Um Blog Alter. Charros. Aborto. No Bush.

quinta-feira, setembro 23, 2004

Noam, a mim ninguém me engana: foi o Bush que acabou com a URSS (Bush = Hitler)

Por falar em valores seguros, quem nunca nos deixará ficar mal é o nosso guru Noam Chomsky. Mostro só duas das mais lúcidas posições sobre a miséria deste mundo entregue ao fascismo neo-globalizador e ao liberalismo neo-fascista que se podem ler no blog dele. Por exemplo, sobre Cuba, Noam mostra-nos que, se pudesse, Bush já teria invadido (Noam prefere a palavra "estrangulado") a ilha dos resistentes. Razões? É muito fácil:

O sistema de saúde cubano é um espinho cravado no lado de Washington, bem como a sua indústria biotécnica. (...) [No entanto,] um ataque a Cuba é improvável, a menos que haja uma tal erosão interna que já não exista defesa signficativa contra uma invasão. Mesmo os falcões da administração percebem que não faz muito sentido atacar alguém que se consegue defender a si mesmo

Não é só a indústria biotécnica cubana, Noam, é sobretudo a indústria bioética, com a prosperidade, a abundância e a liberdade sexual (aqui é preciso pagar qualquer coisa, mas O Anacleto está consciente das correcções ao sistema que será necessário fazer no futuro) que vigoram em Cuba.
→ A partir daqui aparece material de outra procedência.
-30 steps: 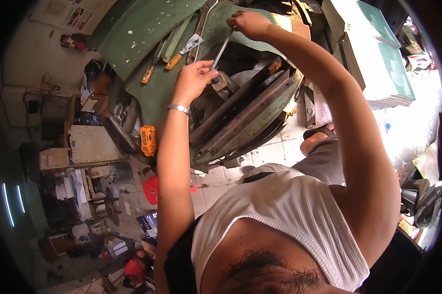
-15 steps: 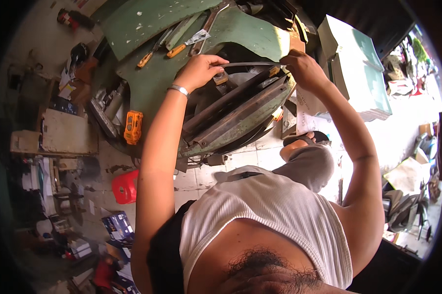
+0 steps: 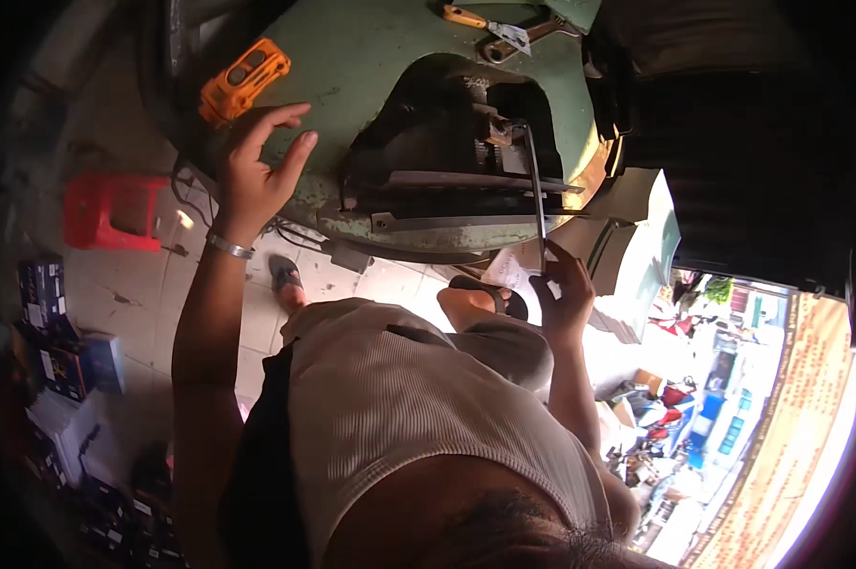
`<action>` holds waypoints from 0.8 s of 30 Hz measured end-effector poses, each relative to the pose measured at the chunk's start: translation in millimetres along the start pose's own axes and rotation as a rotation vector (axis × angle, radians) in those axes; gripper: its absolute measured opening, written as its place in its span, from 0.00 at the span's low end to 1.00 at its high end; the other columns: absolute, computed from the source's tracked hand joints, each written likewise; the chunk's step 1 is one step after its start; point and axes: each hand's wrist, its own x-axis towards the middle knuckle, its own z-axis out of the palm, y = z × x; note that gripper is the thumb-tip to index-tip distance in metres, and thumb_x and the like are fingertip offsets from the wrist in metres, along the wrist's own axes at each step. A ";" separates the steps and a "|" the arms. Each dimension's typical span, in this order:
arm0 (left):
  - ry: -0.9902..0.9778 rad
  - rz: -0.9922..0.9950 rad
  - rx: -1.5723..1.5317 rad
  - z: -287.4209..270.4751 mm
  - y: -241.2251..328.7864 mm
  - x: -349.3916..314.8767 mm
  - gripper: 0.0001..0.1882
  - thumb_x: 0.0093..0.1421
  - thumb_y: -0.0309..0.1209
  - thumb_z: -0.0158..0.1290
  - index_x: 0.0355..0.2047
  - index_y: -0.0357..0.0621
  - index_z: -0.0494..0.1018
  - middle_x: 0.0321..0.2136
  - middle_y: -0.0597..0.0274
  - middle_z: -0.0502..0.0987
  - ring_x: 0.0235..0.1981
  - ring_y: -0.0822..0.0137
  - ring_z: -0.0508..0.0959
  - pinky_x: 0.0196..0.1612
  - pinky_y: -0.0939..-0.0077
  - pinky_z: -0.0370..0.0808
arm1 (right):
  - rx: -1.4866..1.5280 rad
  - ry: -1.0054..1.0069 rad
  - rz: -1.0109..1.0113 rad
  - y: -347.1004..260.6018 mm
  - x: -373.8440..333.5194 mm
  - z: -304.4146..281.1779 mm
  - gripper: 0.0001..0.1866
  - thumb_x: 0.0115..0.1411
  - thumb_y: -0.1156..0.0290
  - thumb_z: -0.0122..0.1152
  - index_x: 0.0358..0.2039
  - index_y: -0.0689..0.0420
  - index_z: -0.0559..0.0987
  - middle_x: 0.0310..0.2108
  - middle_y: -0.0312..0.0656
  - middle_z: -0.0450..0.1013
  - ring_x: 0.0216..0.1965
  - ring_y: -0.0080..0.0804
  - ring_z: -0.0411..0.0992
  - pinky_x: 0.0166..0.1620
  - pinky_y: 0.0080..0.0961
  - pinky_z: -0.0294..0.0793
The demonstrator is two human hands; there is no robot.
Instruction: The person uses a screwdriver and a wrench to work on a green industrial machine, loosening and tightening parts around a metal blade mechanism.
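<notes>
Working a bent metal bar [image 3: 536,180], pinched at its near end by the right hand [image 3: 568,296], at the block [image 3: 497,130] ahead seems in hand; turning it would call for firm seating. The left hand [image 3: 257,185] is spread, empty, near an orange case [image 3: 245,81].

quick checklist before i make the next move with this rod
1. Right hand on the metal rod: ok, fingers at its lower end.
2. Left hand also steadying the rod: not ok, it is open and well away, beside the orange device.
3. Rod's upper end seated: cannot tell, it is by the small block, but the joint is unclear.
4. Scraper and wrench apart from the rod: ok, both lie farther back on the green surface.
</notes>
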 end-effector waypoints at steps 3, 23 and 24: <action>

Depois, mostra-nos Noam como sempre foi repugnante a política externa do monstro ianque. A seguir a ter demonstrado que Bush (ou lá quem era) colaborou com os nazis durante a II Guerra Mundial, mostra-no como Reagan (ou lá quem era) atacou cobardemente a URSS em 1918:

[Os EUA] intervieram [na Rússia], juntamente com outros poderes ocidentais, em 1918 (...). A intervenção foi bastante do tipo Norte-Sul (...): os Bolcheviques estavam a prosseguir um caminho de desenvolvimento independente naquilo que tinha sido uma colónia virtual do Ocidente, o que é intolerável em si mesmo, e para além disso havia grande receio, até aos anos 60, que esse desenvolvimento fosse tão bem sucedido que pudesse servir de modelo para outros, mesmo nos países industriais. (...) A estrutura da relação e conflito não é muito diferente de uma série de países do terceiro mundo que se deslocaram para o que pode ser chamado internamente "desafio bem-sucedido" e um possível modelo para os outros, [sendo esta] a razão básica para a intervenção militar, a subversão, o terror e o estrangulamento económico [por parte dos EUA]

É isso mesmo. Destruída a matriz, resta consolarmo-nos com modelos como o Irão, a Coreia do Norte, com alguma sorte a Venezuela ou o Brasil. Com eles, ainda há esperança no mundo. Triunfaremos, Noam, triunfaremos. Não podemos é desistir.